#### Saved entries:
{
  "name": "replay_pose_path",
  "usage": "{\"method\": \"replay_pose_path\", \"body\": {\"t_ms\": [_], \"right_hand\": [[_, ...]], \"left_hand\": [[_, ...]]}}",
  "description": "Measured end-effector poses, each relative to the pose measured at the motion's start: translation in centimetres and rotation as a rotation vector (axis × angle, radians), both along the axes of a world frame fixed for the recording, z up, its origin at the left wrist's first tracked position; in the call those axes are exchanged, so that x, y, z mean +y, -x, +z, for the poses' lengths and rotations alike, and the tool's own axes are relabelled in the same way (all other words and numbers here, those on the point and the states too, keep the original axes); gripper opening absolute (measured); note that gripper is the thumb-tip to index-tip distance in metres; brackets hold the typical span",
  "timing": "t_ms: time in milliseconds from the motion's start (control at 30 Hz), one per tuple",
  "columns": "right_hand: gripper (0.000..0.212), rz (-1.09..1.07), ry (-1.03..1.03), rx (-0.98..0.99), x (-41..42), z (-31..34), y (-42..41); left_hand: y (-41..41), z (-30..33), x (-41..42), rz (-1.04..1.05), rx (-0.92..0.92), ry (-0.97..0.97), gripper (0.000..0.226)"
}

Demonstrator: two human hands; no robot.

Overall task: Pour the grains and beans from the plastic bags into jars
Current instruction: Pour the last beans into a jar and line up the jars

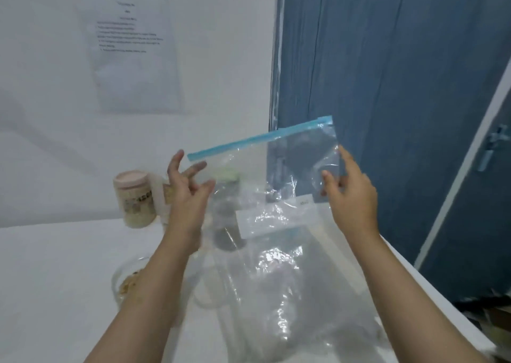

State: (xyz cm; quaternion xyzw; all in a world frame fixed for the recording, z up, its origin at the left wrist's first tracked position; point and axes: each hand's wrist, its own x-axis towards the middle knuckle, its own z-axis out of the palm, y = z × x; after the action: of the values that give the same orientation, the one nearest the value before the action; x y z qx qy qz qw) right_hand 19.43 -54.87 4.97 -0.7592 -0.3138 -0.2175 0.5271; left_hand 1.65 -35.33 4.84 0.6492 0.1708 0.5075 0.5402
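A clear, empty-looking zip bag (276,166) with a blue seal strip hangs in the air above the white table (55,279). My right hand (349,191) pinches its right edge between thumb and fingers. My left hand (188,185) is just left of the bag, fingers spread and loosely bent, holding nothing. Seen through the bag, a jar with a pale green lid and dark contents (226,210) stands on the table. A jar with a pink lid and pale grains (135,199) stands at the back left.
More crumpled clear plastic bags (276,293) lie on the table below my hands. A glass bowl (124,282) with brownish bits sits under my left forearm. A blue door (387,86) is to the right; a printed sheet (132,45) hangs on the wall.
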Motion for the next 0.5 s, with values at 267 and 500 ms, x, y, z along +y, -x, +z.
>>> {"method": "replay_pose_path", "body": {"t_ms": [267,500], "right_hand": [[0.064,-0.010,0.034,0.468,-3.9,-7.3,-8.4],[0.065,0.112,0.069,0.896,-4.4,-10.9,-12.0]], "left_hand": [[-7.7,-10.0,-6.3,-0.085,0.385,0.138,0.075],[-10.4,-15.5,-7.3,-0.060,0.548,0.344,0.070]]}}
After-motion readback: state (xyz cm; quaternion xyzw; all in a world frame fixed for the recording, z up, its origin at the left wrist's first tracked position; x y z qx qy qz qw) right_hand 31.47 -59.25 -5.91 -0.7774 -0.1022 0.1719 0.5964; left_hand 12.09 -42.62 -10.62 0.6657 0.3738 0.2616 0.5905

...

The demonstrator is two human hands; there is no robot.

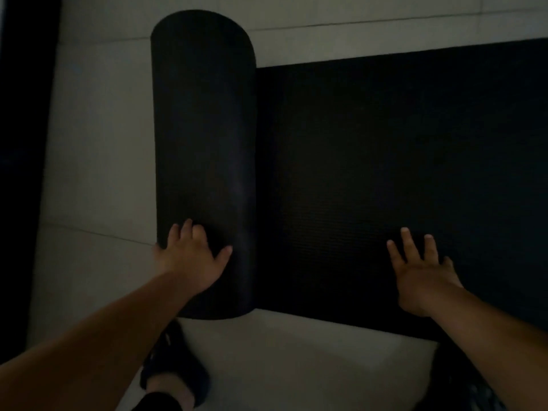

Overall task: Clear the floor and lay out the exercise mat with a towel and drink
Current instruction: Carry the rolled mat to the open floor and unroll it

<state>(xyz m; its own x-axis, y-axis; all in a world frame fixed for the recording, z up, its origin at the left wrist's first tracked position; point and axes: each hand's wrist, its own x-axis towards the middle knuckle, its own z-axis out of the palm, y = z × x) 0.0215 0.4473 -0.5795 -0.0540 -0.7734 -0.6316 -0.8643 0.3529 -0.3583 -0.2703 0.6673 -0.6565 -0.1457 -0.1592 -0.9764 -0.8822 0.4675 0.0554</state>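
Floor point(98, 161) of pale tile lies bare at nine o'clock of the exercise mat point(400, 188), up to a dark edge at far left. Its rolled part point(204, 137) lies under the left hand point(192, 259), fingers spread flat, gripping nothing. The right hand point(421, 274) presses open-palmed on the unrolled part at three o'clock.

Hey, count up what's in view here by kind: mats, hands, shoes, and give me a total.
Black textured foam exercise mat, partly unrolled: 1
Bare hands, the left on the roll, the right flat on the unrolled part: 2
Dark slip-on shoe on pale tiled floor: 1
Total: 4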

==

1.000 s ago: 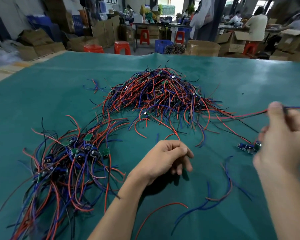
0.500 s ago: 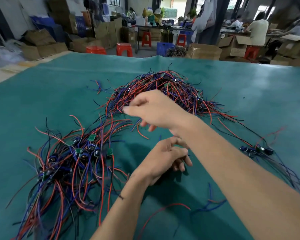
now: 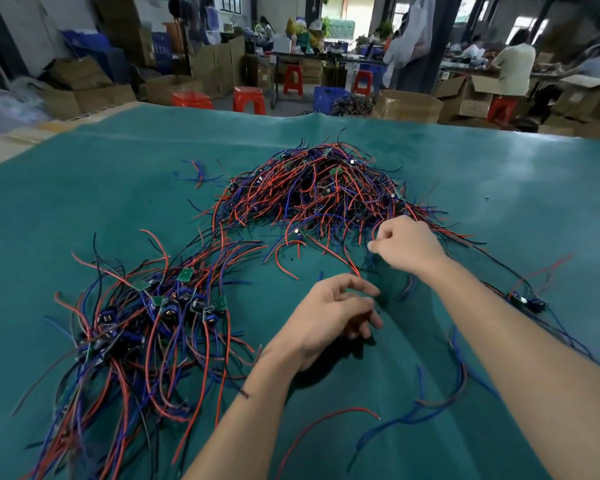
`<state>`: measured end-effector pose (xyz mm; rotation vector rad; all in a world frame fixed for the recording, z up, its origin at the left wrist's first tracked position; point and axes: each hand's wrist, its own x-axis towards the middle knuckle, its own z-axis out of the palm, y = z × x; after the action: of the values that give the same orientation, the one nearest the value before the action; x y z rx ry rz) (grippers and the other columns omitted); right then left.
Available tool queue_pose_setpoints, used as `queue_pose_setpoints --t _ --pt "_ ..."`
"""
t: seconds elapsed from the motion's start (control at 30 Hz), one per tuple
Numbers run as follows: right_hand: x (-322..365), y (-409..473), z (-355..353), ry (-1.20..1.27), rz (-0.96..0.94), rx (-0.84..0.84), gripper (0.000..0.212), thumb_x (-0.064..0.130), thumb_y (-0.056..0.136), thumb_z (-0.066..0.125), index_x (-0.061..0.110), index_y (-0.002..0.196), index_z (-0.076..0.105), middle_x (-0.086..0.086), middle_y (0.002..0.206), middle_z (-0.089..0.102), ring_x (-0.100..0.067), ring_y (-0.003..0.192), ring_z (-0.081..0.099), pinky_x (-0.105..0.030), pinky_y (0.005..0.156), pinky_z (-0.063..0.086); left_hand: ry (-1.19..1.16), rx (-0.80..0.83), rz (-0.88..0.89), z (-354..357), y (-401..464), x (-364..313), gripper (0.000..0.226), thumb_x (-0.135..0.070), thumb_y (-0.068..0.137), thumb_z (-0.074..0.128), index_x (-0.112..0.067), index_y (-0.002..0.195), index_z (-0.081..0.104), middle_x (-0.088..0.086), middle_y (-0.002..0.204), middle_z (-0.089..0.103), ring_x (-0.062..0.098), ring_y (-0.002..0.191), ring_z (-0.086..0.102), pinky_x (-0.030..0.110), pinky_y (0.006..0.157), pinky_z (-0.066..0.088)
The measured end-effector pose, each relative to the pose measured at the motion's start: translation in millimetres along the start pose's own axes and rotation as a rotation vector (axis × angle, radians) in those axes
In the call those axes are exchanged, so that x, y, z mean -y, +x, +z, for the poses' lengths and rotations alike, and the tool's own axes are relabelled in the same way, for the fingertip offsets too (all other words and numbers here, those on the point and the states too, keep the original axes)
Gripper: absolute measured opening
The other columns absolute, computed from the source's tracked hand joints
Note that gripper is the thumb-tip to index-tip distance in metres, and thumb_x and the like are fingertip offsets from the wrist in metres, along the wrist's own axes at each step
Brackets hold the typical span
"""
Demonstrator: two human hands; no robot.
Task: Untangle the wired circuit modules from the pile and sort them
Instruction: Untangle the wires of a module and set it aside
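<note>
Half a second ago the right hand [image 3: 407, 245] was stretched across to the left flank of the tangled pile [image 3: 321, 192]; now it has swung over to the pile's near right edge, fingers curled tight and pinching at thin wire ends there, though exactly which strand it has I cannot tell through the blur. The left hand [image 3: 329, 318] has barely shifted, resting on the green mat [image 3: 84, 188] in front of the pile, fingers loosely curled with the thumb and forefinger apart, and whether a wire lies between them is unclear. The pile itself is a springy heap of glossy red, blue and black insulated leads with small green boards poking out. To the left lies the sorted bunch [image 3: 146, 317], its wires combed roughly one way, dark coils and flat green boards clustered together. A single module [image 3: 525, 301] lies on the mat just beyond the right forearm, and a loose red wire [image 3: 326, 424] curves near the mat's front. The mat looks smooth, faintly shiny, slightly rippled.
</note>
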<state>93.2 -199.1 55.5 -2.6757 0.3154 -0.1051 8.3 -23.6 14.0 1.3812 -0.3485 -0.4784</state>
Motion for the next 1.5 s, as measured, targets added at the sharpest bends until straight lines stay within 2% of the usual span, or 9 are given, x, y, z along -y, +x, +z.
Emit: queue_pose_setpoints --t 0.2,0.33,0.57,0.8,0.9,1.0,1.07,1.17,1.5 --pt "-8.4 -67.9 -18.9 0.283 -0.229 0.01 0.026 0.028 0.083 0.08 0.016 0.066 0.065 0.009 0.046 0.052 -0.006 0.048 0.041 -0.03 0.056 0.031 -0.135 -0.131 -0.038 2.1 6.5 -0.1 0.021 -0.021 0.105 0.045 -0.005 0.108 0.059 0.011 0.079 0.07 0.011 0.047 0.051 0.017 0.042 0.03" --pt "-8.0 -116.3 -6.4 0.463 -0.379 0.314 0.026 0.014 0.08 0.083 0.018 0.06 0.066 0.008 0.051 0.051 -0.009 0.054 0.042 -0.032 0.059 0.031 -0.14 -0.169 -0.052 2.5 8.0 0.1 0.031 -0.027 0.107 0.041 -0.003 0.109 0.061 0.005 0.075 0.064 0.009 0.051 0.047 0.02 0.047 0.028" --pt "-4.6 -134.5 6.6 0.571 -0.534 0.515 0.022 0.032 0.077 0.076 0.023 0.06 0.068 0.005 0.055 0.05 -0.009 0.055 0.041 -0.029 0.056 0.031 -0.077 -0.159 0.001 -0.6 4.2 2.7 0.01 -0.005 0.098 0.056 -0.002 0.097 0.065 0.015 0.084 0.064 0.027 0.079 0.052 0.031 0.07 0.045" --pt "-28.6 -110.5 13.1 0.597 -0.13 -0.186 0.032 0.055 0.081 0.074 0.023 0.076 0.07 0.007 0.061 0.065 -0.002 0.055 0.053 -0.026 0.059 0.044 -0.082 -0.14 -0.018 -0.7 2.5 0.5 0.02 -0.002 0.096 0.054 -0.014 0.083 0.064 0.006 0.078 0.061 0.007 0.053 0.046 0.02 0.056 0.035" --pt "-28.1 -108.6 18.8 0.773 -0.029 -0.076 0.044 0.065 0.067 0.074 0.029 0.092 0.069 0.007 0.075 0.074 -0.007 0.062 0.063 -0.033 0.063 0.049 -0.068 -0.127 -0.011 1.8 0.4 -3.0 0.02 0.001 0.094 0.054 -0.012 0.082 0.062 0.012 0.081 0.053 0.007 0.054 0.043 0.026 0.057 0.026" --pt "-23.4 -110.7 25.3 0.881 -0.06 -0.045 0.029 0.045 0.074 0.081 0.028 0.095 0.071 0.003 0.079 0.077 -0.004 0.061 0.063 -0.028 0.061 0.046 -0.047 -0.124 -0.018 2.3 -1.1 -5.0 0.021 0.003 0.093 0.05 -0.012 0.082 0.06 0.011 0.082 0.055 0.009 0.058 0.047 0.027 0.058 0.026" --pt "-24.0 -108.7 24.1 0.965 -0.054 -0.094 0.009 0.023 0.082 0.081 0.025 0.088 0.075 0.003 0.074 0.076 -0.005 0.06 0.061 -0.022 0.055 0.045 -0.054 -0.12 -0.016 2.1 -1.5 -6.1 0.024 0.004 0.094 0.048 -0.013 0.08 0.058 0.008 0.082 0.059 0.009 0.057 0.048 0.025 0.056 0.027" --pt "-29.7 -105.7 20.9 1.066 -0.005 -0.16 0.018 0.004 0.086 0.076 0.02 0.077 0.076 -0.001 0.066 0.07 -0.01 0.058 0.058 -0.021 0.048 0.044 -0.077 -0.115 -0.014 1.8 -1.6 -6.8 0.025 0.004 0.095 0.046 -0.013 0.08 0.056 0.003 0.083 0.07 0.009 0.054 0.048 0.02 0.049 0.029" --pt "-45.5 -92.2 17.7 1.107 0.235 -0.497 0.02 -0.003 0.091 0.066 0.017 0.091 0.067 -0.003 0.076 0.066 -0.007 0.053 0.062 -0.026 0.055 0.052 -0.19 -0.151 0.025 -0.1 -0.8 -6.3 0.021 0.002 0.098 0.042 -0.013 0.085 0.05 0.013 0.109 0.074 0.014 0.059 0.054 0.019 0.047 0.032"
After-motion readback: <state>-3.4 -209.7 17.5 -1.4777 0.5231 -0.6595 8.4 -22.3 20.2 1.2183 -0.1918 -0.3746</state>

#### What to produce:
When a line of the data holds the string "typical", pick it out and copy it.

#### Written reply:
  "description": "Measured end-effector poses, each relative to the pose measured at the motion's start: translation in centimetres and rotation as a rotation vector (axis × angle, radians), both along the axes of a world frame fixed for the recording, z up, its origin at the left wrist's first tracked position; in the call those axes are exchanged, so that x, y, z mean +y, -x, +z, for the poses' lengths and rotations alike, and the tool's own axes are relabelled in the same way (all other words and numbers here, those on the point and the states too, keep the original axes); gripper opening absolute (measured); note that gripper is the thumb-tip to index-tip distance in metres; brackets hold the typical span",
Brackets hold the typical span

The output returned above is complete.